Under the TLI, Ginnie Mae will reduce its guarantee fee by as much as 50 percent when approved issuers originate or purchase mortgage loans in the hardest hit hurricane disaster areas. Reducing the guaranty fee lowers the lender's expenses and provides an incentive to make more loans. Ultimately, this disaster relief will make more money available for affordable housing in the areas devastated by Hurricane Katrina.

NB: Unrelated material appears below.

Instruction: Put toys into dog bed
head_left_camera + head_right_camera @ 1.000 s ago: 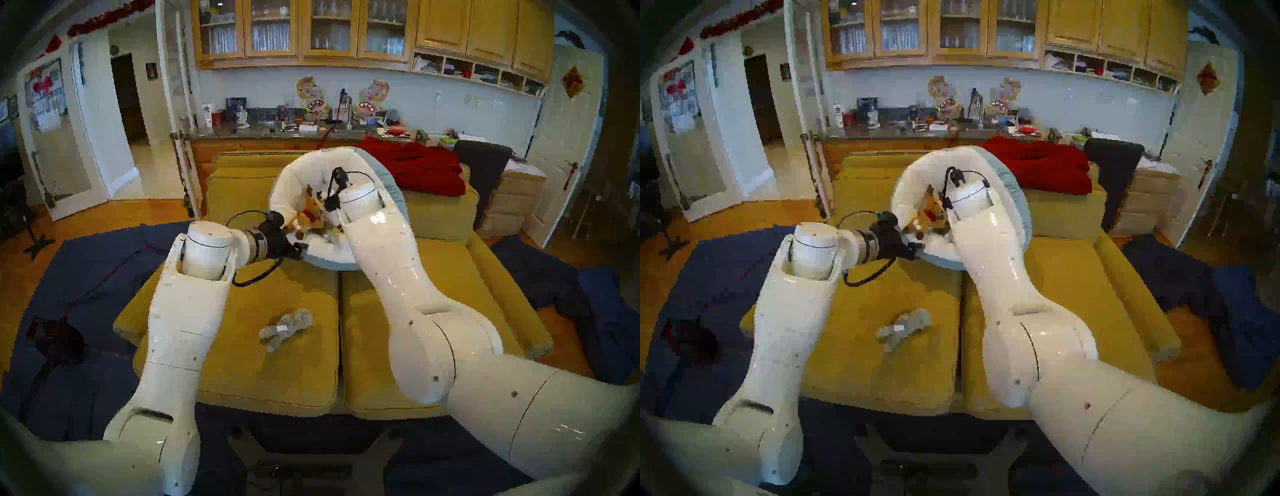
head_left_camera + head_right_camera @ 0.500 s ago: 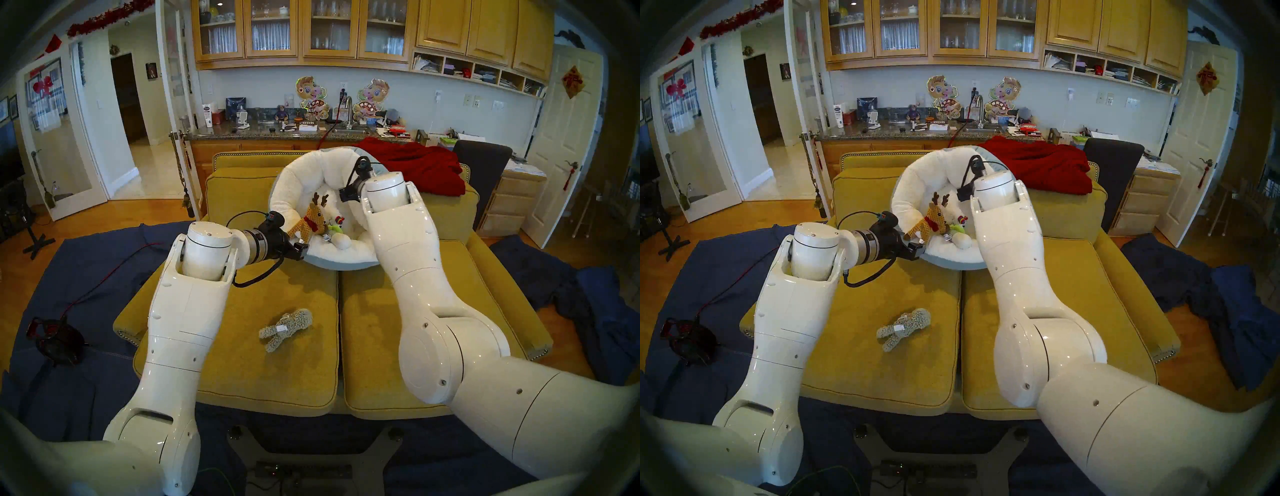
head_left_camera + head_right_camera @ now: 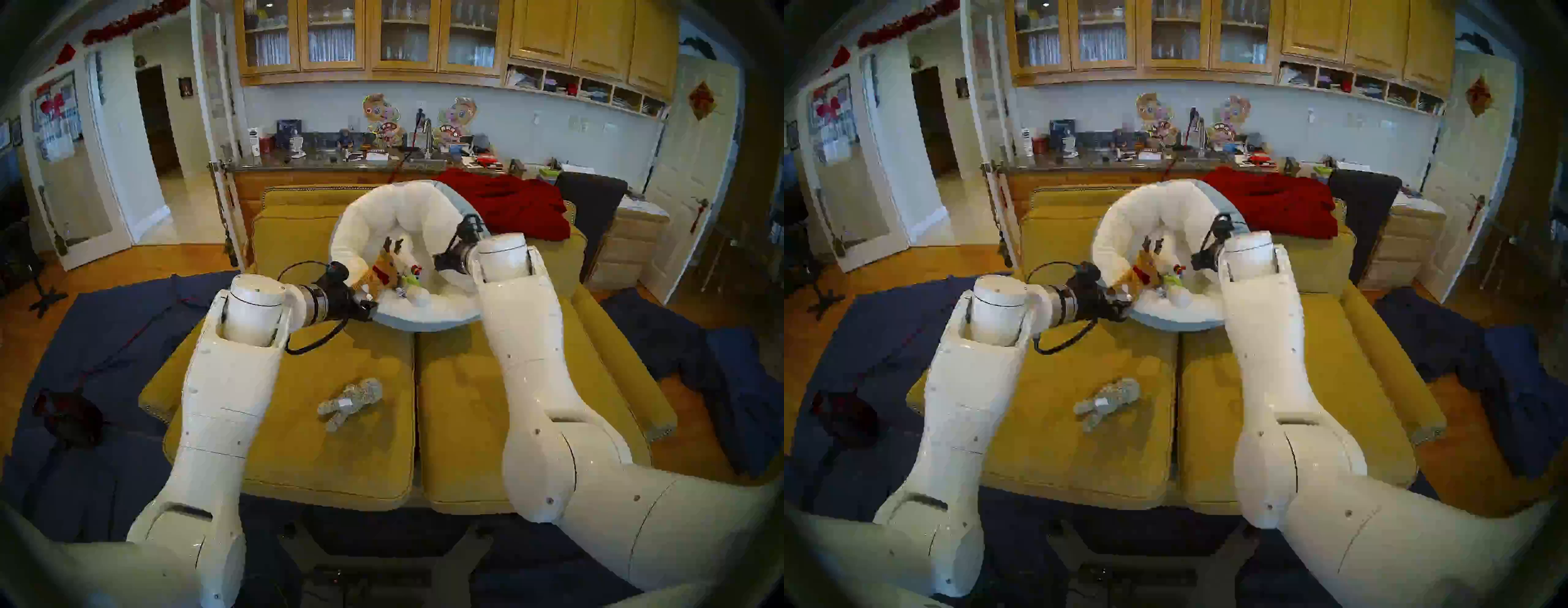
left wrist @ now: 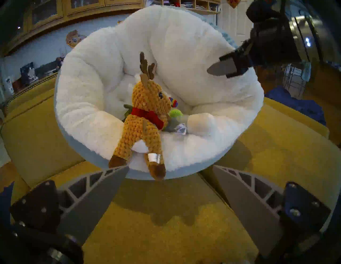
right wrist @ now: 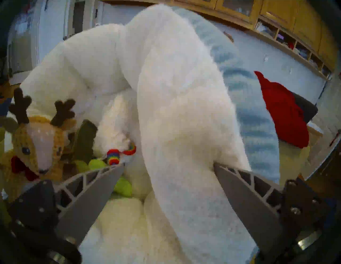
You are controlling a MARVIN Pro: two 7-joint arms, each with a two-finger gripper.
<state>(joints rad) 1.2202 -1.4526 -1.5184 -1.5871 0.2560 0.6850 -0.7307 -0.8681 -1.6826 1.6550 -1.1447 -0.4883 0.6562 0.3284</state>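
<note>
The dog bed (image 3: 369, 212), fluffy white inside and light blue outside, leans on the sofa back. In it lie the brown reindeer (image 3: 384, 271) (image 4: 145, 110) with its red scarf, the lime-green cactus (image 4: 176, 114) and the white llama's rainbow collar (image 5: 113, 156). The grey fuzzy toy (image 3: 350, 403) lies alone on the left seat cushion. My left gripper (image 3: 367, 303) (image 4: 170, 166) is open at the bed's near-left rim, by the reindeer's feet. My right gripper (image 3: 439, 263) (image 5: 168, 164) is open and straddles the bed's right rim (image 5: 175, 110).
The mustard-yellow sofa (image 3: 297, 446) carries everything. A red blanket (image 3: 509, 204) lies over the sofa back at the right, next to a dark chair (image 3: 589, 204). Navy cloth (image 3: 106, 339) covers the floor on both sides. A cluttered counter stands behind.
My right arm has swung right, from over the middle of the bed to its right rim, uncovering the toys. The bed's near rim has shifted slightly right. The left arm has hardly moved.
</note>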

The TLI program is already used to encourage mortgage lending in many underserved communities. Currently, more than 10,000 census tracts are identified as targeted areas within the TLI program. Additional TLI areas include areas selected by HUD as Urban and Rural Empowerment Zones, Urban and Rural Enterprise Communities, Urban and Renewal Communities, areas defined by HUD as underserved, and census tracts with Native American population greater than 50 percent. Regarding specific hurricane disaster locations, the TLI will be extended to all areas FEMA declares eligible for individual assistance, and this assistance will be available to Hurricane Katrina victims for the next 48 months.
HUD is the nation's housing agency committed to increasing homeownership, particularly among minorities; creating affordable housing opportunities for low-income Americans; and supporting the homeless, elderly, people with disabilities and people living with AIDS. The Department also promotes economic and community development as well as enforces the nation's fair housing laws. More information about HUD and its programs is available on the Internet and espanol.hud.gov.